An Argument for a Semantic Web Based FRBR Union Catalogue

Jillian C. Wallis

UCLA - Dept. of Information Studies
IS 277: User Centered Design
Prof. Phil Agre
June 14th, 2004


Abstract. IFLA's FRBR is a semantic expression of the relationships between items in the library catalog. The web technologies currently being developed by the W3C could be used to implement these expressions. A new layer would need to be developed on top of the MARC XML layer, to aggregate all of the holdings and descriptive data into a new union catalogue. Thus, the FRBR data could then live in this layer and give the library catalog the new functionality required by FRBR.

Introduction. The IFLA (International Federation of Library Associations) final report on Functional Requirements for Bibliographic Records (FRBR) has changed the way the library world perceives the library catalogue and the interaction of records with one another. FRBR describes relations between catalogue items using the concept of bibliographic families, pointing out just how closely items are related and precise relationships. The mapping of bibliographic families can only be possible if all catalogue records contain the FRBR metadata, and if they are able to be united into a single catalogue of holdings. The current union catalogues rely on MARC records. At this point in time, the MARC standard is too entrenched to be able to accept these new FRBR specifications without serious renovation and record conversion. A better solution would be to layer the FRBR metadata on top of the existing MARC metadata.

The semantic web is slowly growing in scope and maturity, but the promise it shows in this capacity to layer. This ability could be harnessed by the library community to make the relationships described in FRBR explicit. As a step in the right direction, the XML expression of MARC records has already been embraced. This could serve an extensible layer on which it would be possible to add the more semantic FRBR layer using RDF or one of the other truly semantic XML versions. Using harvesting tools to extract holdings information from the MARC XML records, this FRBR layer could then form a union catalogue that contains all of the FRBR relationships down to the holdings information for each item in the catalogue.

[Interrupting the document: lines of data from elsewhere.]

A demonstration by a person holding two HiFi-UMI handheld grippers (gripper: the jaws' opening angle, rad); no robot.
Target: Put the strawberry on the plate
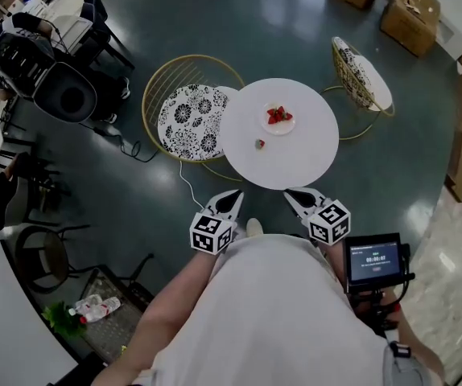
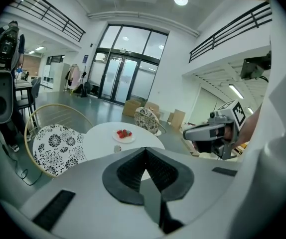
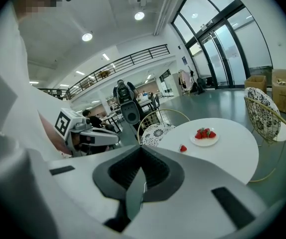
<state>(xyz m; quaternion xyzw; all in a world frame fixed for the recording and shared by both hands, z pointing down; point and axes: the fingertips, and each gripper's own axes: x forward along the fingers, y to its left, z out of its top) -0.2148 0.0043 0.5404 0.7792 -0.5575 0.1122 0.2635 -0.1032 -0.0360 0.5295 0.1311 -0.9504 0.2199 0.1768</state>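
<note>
A round white table (image 1: 295,155) carries a small white plate (image 1: 280,122) with several strawberries on it. One loose strawberry (image 1: 259,144) lies on the table, just short of the plate and to its left. My left gripper (image 1: 233,195) and right gripper (image 1: 293,192) hover side by side near the table's front edge, both shut and empty. In the left gripper view the plate (image 2: 124,135) and loose strawberry (image 2: 116,148) lie beyond the closed jaws. The right gripper view shows the plate (image 3: 205,137) and the strawberry (image 3: 183,148) ahead.
A gold wire chair with a floral cushion (image 1: 192,119) stands left of the table, and another chair (image 1: 361,75) at the right. Cardboard boxes (image 1: 412,10) sit at the far right. Black equipment (image 1: 54,83) stands far left. A small screen device (image 1: 373,262) is by the person's right side.
</note>
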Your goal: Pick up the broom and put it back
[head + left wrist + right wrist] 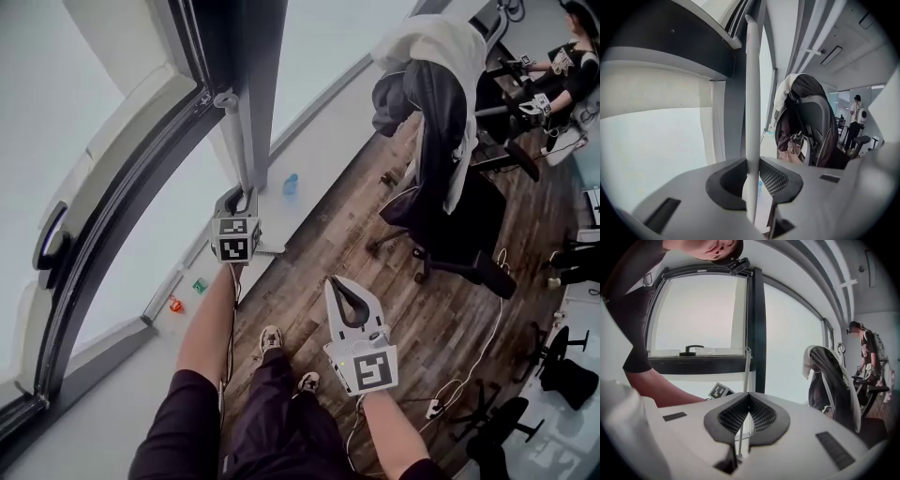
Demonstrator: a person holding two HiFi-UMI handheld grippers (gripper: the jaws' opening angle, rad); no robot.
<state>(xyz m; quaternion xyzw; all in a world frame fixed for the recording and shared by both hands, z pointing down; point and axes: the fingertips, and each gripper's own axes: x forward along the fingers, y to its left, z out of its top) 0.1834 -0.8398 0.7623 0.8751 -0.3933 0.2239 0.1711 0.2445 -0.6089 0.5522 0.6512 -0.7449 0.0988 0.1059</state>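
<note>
The broom shows only as its white handle, standing upright against the dark window post; its head is hidden. My left gripper is shut on this handle, low on the pole. In the left gripper view the handle rises straight between the dark pads, which press on both its sides. My right gripper hangs over the wooden floor to the right of the left one, shut with nothing in it. In the right gripper view its tips meet, and the handle stands beyond them.
An office chair draped with clothes stands to the right. A blue bottle and small red and green items sit on the white sill. The dark window post is behind the handle. Cables lie on the floor. A person works far right.
</note>
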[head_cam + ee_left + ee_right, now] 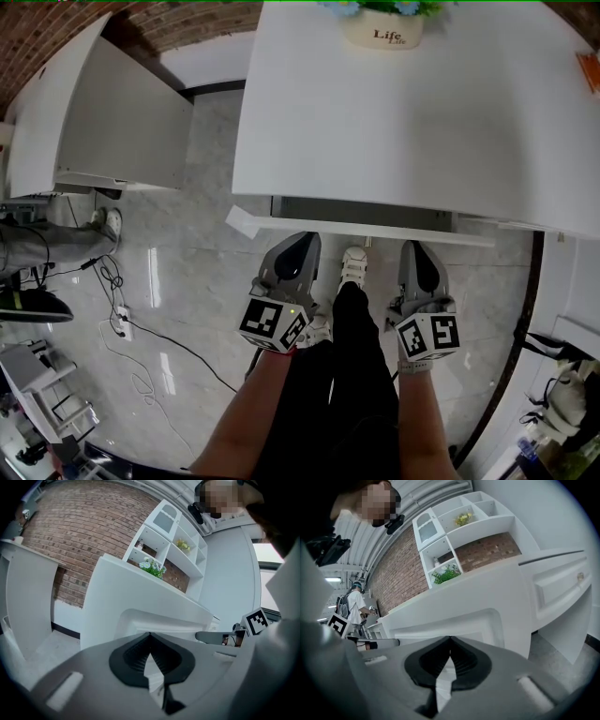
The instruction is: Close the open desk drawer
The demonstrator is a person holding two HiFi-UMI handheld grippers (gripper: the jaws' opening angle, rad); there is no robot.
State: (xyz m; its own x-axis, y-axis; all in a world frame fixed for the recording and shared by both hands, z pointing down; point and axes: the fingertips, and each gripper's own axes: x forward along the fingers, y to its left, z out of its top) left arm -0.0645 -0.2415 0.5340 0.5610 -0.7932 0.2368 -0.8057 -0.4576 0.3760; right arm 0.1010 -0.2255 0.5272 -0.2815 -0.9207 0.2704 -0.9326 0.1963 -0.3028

The Semantic Web. At the moment, the internet is ruled by HTML (HyperText Markup Language), a presentation standard that allows text to be "marked up" with instructions for display within a browser window. HTML is platform independent, but some browsers are more liberal with HTML tags than others. For example, a page that has been designed for Internet Explorer may not look the same when displayed in Mozilla. HTML allowed the internet revolution to occur, because of this independence and the ease with which new pages can be added to the web and hyper-linked to other pages and items.
As the web grows larger, just having a presentation standard is no longer sufficient. The shear volume of information needs some measure of control. This control can come in the form of attached metadata to sufficiently describe web resources, using author, title, subject, and other information, similar to the way books are described. While HTML includes provision for metadata in the header material tags, this is not descriptive enough to satisfy most information communities.

In order to fill this need, the eXtensible Markup Language (XML) has been developed by W3C (World Wide Web Consortium) which is headed by Tim Berners-Lee, the so called father of the world wide web. XML makes it possible for a community to define their own set of tags that can be used to markup text, as well as set up relations between tags using a Schema or DTD (Document Type Definition) to form an ontology that is defined by the community's domain. Thus XML is a context standard, instead of a presentation standard, although it can still control the presentation of text through the use of style-sheets. The community designed ontology becomes a content standard, as it helps to define what items should be described by each tags. If this is compared to the world of cataloguing, the ontology serves a similar function as the Anglo-American Cataloguing Rules 2 (AACR2), and the tags as defined by XML would be similar to the MAchine Readable Catalogue (MARC) fields.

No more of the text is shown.